■ Exercise details: Print the listing below exactly, minus its pictures.

-=-=-=-=-

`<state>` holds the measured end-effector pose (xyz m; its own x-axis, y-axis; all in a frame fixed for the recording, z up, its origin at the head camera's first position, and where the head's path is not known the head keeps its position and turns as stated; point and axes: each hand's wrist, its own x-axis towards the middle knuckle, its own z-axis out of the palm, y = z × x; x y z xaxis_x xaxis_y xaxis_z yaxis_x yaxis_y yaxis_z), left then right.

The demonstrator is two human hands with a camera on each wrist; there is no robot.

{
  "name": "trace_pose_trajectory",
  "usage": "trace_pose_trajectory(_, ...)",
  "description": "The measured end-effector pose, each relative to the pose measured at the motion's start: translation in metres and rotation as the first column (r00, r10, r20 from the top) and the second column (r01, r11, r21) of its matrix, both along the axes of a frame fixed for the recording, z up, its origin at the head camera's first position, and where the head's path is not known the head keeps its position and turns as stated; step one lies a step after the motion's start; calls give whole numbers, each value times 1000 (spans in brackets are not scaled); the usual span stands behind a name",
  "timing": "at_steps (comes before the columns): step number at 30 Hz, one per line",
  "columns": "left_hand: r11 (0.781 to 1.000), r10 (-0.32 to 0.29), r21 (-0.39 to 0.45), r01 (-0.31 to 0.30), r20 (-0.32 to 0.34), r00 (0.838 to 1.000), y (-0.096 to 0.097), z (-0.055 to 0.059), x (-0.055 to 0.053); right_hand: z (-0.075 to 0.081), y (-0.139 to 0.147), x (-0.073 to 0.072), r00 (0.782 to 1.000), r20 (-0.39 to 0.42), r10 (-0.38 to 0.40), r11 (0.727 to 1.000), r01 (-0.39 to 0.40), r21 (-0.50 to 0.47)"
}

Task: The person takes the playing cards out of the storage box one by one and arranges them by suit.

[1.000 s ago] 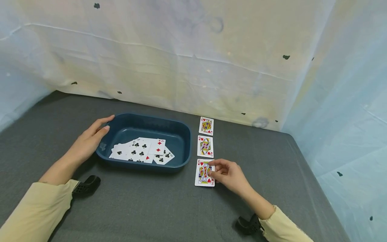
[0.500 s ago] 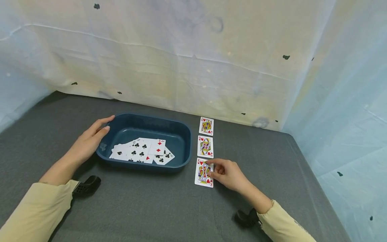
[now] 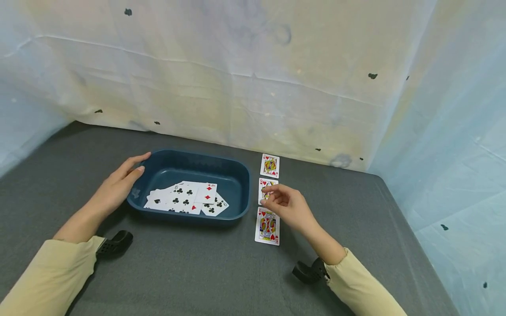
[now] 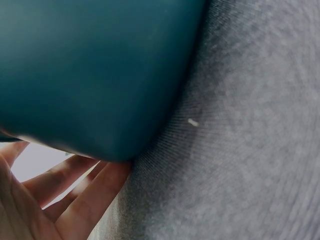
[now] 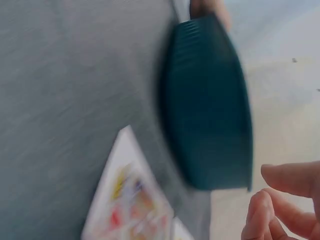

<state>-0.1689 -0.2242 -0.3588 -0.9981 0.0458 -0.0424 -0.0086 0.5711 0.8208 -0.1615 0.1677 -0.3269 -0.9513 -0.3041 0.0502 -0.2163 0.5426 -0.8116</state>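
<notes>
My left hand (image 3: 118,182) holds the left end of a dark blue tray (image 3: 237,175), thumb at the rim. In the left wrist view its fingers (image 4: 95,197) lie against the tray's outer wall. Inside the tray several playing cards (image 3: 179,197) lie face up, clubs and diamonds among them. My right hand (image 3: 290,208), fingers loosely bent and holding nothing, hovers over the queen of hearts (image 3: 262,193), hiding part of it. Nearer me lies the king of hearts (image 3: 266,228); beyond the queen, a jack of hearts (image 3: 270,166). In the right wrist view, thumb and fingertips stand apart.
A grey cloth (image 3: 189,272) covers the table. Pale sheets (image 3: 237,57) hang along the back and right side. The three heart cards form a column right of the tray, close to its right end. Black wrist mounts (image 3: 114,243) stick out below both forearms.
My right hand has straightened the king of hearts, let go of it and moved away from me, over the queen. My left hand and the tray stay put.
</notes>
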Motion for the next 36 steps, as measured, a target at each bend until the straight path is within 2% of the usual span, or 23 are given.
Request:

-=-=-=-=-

■ Result:
`<state>` holds the measured end-effector pose (xyz m; its own x-axis, y-axis; all in a frame fixed for the recording, z up, its origin at the head camera's first position, and where the head's path is not known the head keeps its position and turns as stated; point and axes: each hand's wrist, its own x-axis towards the middle knuckle, its own z-axis out of the palm, y = z × x; x y z xaxis_x xaxis_y xaxis_z yaxis_x yaxis_y yaxis_z), left then right.

The demonstrator is two human hands with a camera on each wrist; there is no robot.

{
  "name": "trace_pose_trajectory",
  "usage": "trace_pose_trajectory(_, ...)",
  "description": "The measured end-effector pose, each relative to the pose measured at the motion's start: translation in metres and rotation as the first column (r00, r10, r20 from the top) and the second column (r01, r11, r21) of its matrix, both along the axes of a frame fixed for the recording, z up, its origin at the head camera's first position, and where the head's path is not known the head keeps its position and turns as stated; step one lies a step after the motion's start; calls give whole numbers, each value times 1000 (spans in brackets are not scaled); the usual span stands behind a name",
  "timing": "at_steps (comes before the columns): step number at 30 Hz, one per line",
  "columns": "left_hand: r11 (0.781 to 1.000), r10 (-0.32 to 0.29), r21 (-0.39 to 0.45), r01 (-0.31 to 0.30), r20 (-0.32 to 0.34), r00 (0.838 to 1.000), y (-0.096 to 0.097), z (-0.055 to 0.059), x (-0.055 to 0.053); right_hand: z (-0.075 to 0.081), y (-0.139 to 0.147), x (-0.073 to 0.072), r00 (0.782 to 1.000), r20 (-0.39 to 0.42), r10 (-0.38 to 0.40), r11 (0.727 to 1.000), r01 (-0.39 to 0.40), r21 (-0.50 to 0.47)"
}

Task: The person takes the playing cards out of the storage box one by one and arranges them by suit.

[1.000 s ago] 
[0.500 s ago] 
[now] 
[now] 
[now] 

<state>-0.1689 -0.2242 -0.3588 -0.9981 0.0458 -0.0424 -0.0086 0.5711 0.8208 -0.1615 0.1677 -0.3269 -0.9513 -0.3041 0.0502 -0.2163 0.5426 -0.8116</state>
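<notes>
My left hand (image 3: 118,182) holds the left end of a dark blue tray (image 3: 237,175), thumb at the rim. In the left wrist view its fingers (image 4: 95,197) lie against the tray's outer wall. Inside the tray several playing cards (image 3: 179,197) lie face up, clubs and diamonds among them. My right hand (image 3: 290,208), fingers loosely bent and holding nothing, hovers over the queen of hearts (image 3: 262,193), hiding part of it. Nearer me lies the king of hearts (image 3: 266,228); beyond the queen, a jack of hearts (image 3: 270,166). In the right wrist view, thumb and fingertips stand apart.
A grey cloth (image 3: 189,272) covers the table. Pale sheets (image 3: 237,57) hang along the back and right side. The three heart cards form a column right of the tray, close to its right end. Black wrist mounts (image 3: 114,243) stick out below both forearms.
My right hand has straightened the king of hearts, let go of it and moved away from me, over the queen. My left hand and the tray stay put.
</notes>
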Motion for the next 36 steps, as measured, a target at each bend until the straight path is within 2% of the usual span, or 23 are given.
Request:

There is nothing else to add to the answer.